Another example is the May 31 Israeli raid on a Gaza-bound flotilla, in which commandos intercepted the convoy at seas and stormed the largest vessel, killing nine people aboard. The ships were carrying humanitarian aid to Gaza, the Palestinian territory that has been blockaded by Israel since its takeover by the Islamic movement Hamas in 2007, and the deadly raid sparked international condemnation.

Such an incident would have typically prompted the Iranian government to encourage its people to protest in favor of Palestinians. But that didn’t happen this time, noted Mehdi Khalaji, a senior fellow at The Washington Institute for Near East Policy.

They “did not encourage people to come to streets for demonstrations, obviously, because they cannot control people easily any more,” Khalaji said.

Khalaji indicated that the opposition movement is seeking to expand and strengthen by looking beyond Tehran and speaking with different ethnic and religious groups and organizations involving women, human rights and labor unions, in order “to form a bigger social power.”

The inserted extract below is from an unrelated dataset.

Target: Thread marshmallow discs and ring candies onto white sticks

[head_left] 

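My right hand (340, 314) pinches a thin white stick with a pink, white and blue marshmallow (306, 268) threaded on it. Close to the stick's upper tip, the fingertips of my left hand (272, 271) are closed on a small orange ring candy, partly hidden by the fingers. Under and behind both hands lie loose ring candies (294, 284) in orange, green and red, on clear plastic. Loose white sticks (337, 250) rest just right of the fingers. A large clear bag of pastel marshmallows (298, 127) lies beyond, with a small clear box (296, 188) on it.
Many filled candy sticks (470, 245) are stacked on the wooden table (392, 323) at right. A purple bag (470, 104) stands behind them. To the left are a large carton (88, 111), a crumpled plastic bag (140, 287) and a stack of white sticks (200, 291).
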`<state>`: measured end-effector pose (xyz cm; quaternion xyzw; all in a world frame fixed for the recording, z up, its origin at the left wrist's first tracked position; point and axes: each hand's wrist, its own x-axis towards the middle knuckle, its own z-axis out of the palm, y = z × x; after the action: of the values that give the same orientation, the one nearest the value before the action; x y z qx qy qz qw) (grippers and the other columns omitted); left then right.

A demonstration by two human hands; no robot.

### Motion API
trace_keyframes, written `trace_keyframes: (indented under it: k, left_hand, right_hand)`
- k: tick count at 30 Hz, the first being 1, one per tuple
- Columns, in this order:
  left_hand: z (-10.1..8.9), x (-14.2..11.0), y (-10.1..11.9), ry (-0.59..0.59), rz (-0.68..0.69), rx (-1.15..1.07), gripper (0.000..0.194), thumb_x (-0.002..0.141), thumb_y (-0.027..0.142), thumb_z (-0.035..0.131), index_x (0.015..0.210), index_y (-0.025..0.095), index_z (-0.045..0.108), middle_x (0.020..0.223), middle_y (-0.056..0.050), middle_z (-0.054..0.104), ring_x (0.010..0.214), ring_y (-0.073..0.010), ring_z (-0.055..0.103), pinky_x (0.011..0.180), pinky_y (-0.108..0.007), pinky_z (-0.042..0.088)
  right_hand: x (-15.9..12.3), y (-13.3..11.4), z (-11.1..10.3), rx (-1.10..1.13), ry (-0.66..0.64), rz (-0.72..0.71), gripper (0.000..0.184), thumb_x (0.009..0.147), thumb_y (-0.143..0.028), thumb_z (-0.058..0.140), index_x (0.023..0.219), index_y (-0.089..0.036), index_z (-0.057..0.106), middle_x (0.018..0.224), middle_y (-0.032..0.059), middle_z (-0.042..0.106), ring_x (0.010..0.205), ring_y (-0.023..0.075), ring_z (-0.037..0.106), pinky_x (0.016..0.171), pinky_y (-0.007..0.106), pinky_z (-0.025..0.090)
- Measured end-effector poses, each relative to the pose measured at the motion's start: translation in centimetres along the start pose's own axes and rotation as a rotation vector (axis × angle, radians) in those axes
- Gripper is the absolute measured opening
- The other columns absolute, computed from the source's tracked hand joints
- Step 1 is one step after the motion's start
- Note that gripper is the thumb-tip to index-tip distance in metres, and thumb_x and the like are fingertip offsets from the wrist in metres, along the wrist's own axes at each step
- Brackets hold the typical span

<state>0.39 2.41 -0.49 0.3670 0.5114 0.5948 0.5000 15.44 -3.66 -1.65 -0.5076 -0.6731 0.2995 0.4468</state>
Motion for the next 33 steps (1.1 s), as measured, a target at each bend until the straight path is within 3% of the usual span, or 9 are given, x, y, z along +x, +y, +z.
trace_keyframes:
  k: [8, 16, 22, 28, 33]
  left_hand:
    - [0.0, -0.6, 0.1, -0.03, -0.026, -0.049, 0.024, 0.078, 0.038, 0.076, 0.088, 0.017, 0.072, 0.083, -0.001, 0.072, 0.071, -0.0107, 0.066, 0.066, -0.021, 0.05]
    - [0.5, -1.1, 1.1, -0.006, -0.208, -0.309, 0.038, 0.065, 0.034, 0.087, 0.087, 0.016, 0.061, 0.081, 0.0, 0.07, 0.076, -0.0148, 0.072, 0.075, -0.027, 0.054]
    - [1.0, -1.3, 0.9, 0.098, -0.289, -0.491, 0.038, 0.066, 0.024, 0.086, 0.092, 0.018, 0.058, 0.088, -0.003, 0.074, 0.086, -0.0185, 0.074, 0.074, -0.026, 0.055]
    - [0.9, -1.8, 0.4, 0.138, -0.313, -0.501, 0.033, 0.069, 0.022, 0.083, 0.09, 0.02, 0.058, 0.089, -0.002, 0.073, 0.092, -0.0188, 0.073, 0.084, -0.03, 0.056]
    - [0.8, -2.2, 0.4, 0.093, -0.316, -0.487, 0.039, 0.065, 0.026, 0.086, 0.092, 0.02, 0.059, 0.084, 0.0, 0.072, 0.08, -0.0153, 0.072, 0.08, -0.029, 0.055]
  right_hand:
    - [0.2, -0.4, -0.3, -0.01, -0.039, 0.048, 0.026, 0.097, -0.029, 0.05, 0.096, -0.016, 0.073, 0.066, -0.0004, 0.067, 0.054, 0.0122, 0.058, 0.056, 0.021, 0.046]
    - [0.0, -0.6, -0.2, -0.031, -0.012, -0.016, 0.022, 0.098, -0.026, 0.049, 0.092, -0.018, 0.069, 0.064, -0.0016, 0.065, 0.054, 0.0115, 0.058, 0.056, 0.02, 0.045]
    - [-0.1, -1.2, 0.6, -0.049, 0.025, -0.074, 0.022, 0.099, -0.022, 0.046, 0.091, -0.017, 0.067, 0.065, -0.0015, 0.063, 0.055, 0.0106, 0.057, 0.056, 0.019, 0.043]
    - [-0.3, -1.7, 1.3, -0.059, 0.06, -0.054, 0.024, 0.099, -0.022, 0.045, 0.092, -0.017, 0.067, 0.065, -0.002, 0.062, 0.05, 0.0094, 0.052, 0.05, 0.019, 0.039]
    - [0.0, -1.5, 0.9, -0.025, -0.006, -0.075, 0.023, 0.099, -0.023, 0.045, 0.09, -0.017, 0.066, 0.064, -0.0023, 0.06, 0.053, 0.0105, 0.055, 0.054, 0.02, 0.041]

“The Green Movement is mostly trying to inform people about their rights and raise their awareness,” said Ehsan.

Moussavi and Karrubi are looking to decentralize their role and put leaders in the ranks, Khalaji said. The movement is also moving away with its old strategy of mobilizing on national and religious holidays, when the government expects demonstrations and beefs up forces accordingly.

“We’re dealing with a very difficult society and a very difficult government. We can’t expect them to take to the streets every week … They are looking to minimizing the damage and maximizing the benefit of their actions,” Khalaji said. “That’s why they don’t want to rush.”

Nima, for his part, started an underground awareness campaign in January through which he distributes homemade DVDs about the Green Movement into smaller cities in rural Iran. The videos include footage of speeches from human rights activists and opposition leaders and news clips. He pays for the project out of his own pocket and with the help of a few friends.

“There may not be as many demonstrations, but people know the movement still exists and it’s more dangerous because you can’t see it,” Nima said.

“Every movement takes time. We shouldn’t expect to see any results after only one year,” he continued. “You have to be patient. If you really want to get somewhere you have to continue working and struggling.”